Post-meritocracy

The Cancer that is Coraline is truly the Black Plague of technology. Now xit has authored a manifesto of post-meritocracy, complete with the core values and principles of xit’s philosophy of mediocrity:

  • We do not believe that our value as human beings is intrinsically tied to our value as knowledge workers. Our professions do not define us; we are more than the work we do.
  • We believe that interpersonal skills are at least as important as technical skills.
  • We can add the most value as professionals by drawing on the diversity of our identities, backgrounds, experiences, and perspectives. Homogeneity is an antipattern.
  • We can be successful while leading rich, full lives. Our success and value is not dependent on exerting all of our energy on contributing to software.
  • We have the obligation to use our positions of privilege, however tenuous, to improve the lives of others.
  • We must make room for people who are not like us to enter our field and succeed there. This means not only inviting them in, but making sure that they are supported and empowered.
  • We have an ethical responsibility to refuse to work on software that will negatively impact the well-being of other people.
  • We acknowledge the value of non-technical contributors as equal to the value of technical contributors.
  • We understand that working in our field is a privilege, not a right.
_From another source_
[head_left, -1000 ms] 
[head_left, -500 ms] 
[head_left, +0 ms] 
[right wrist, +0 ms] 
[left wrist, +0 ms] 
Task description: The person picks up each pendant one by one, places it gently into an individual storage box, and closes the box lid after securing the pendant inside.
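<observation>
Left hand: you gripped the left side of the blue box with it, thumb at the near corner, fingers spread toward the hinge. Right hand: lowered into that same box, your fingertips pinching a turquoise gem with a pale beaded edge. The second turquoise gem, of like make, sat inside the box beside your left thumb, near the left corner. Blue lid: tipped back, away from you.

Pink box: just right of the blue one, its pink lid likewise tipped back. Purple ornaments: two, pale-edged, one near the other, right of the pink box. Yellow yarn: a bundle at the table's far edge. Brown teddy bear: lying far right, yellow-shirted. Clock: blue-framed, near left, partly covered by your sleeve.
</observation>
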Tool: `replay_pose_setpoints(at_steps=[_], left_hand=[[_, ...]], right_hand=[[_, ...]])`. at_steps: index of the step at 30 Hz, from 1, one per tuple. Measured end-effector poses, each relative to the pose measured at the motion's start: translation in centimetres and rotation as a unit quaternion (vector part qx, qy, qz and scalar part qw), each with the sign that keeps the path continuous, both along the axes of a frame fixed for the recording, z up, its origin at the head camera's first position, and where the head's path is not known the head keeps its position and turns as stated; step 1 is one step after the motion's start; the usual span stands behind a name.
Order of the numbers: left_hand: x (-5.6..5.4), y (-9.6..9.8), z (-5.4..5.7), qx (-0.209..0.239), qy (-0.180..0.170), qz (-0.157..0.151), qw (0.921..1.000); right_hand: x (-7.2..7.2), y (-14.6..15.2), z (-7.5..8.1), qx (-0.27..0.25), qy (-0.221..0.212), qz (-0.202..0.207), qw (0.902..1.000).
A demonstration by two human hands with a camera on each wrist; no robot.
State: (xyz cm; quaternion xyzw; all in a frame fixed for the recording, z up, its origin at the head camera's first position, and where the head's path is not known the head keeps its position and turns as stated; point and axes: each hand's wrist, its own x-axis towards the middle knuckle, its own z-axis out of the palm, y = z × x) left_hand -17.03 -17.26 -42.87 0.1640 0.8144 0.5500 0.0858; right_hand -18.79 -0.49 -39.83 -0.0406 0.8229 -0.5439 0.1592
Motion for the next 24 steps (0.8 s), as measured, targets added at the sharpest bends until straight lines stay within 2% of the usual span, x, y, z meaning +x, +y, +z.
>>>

The negative impact of toxic people in the workplace or the larger community is not offset by their technical contributions.
  • We are devoted to practicing compassion and not contempt. We refuse to belittle other people because of their choices of tools, techniques, or languages.
  • The field of software development embraces technical change, and is made better by also accepting social change.
  • We strive to reflect our values in everything that we do. We recognize that values that are espoused but not practiced are not values at all.

It would be amusing if technical people began imposing this manifesto of mediocrity in non-technical areas. If interpersonal skills are as important as technical skills in the tech industry, are not technical skills as important as interpersonal skills in the service industry?